Jewish settlements and European forests were hurriedly planted over the hundreds of villages in rural Palestine, and Israeli bulldozers demolished hundreds of Palestinian houses in urban areas to try to wipe out the Arab character of Palestine. Israeli bohemians, yuppies and desperate newly arrived Jewish immigrants then “saved” some of these houses, settling in them and having their possession approved in retrospect by the government.
The beauty of the houses and their locations made them excellent real estate investments, with rich Israelis, international NGOs and foreign legations favouring them as their new headquarters.
The daylight pillage that began in June 1948 moved the representatives of the international community, but it was ignored by those who sent them, whether the editors of journals, the captains of the UN, or the heads of international organisations. The result was a clear international message to Israel that the ethnic cleansing of Palestine, illegal, immoral and inhuman as it was, would be tolerated.
The message was well received in Israel and immediately implemented. The land of the new state was declared exclusively Jewish, the Palestinians remaining on the land were put under military rule that denied them basic human and civil rights, and plans to take those parts of Palestine not occupied in 1948 were put in motion.
When these were occupied in 1967, the international message was already incorporated into the Zionist DNA of Israel: even if what you do is watched and recorded, what matters is how the powerful people in the world react to your crimes.
The only way to ensure that the pen of the records is mightier than the sword of colonisation is to hope for a change in the balance of power in the West and in the world in general. The actions of civil society, conscientious politicians, and emerging new states have not yet changed that balance, however.

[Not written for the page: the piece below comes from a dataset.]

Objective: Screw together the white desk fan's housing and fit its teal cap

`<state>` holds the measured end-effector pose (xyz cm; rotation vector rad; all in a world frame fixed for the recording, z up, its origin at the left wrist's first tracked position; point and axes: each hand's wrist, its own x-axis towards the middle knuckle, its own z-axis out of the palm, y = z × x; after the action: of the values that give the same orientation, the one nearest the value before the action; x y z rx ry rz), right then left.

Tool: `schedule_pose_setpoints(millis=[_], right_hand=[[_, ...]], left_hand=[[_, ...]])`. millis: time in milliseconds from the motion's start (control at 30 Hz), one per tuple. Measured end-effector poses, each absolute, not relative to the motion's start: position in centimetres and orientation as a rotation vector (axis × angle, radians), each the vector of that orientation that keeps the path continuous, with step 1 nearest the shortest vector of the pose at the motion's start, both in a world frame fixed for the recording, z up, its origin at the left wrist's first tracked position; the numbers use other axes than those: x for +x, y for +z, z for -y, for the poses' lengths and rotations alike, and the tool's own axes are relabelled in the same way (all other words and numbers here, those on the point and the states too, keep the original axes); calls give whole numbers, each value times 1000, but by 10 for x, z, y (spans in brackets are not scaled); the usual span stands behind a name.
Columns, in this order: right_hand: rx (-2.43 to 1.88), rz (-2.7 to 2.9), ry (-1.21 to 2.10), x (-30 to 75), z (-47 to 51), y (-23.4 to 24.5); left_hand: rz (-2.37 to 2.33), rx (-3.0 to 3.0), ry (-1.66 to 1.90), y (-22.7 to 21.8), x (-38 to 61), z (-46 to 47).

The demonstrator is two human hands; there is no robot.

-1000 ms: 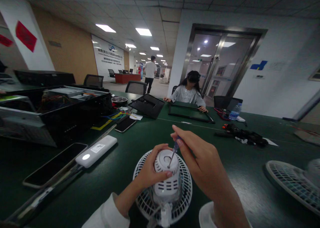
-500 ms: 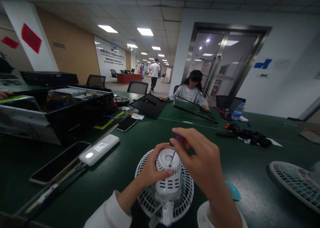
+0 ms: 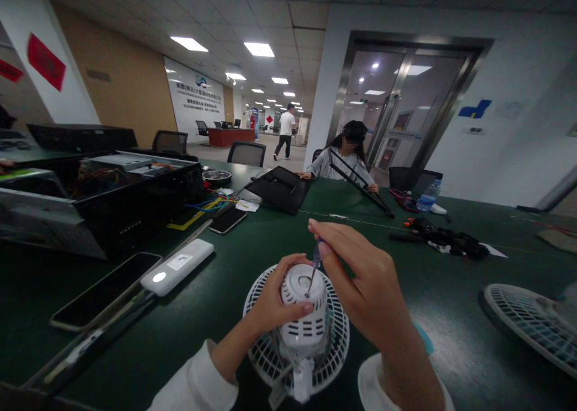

But one can take courage from the old olive trees of Palestine that succeed in reappearing beneath and between the European pine trees and from the Palestinians who now populate exclusive Jewish towns built on the ruins of the villages in the Galilee.
One can also find inspiration in the steadfastness of the people of Gaza, Bilin and Araqib, and hope that the balance will one day change for the better.
The writer is professor of history and director of the European Centre for Palestine Studies at the University of Exeter in the UK.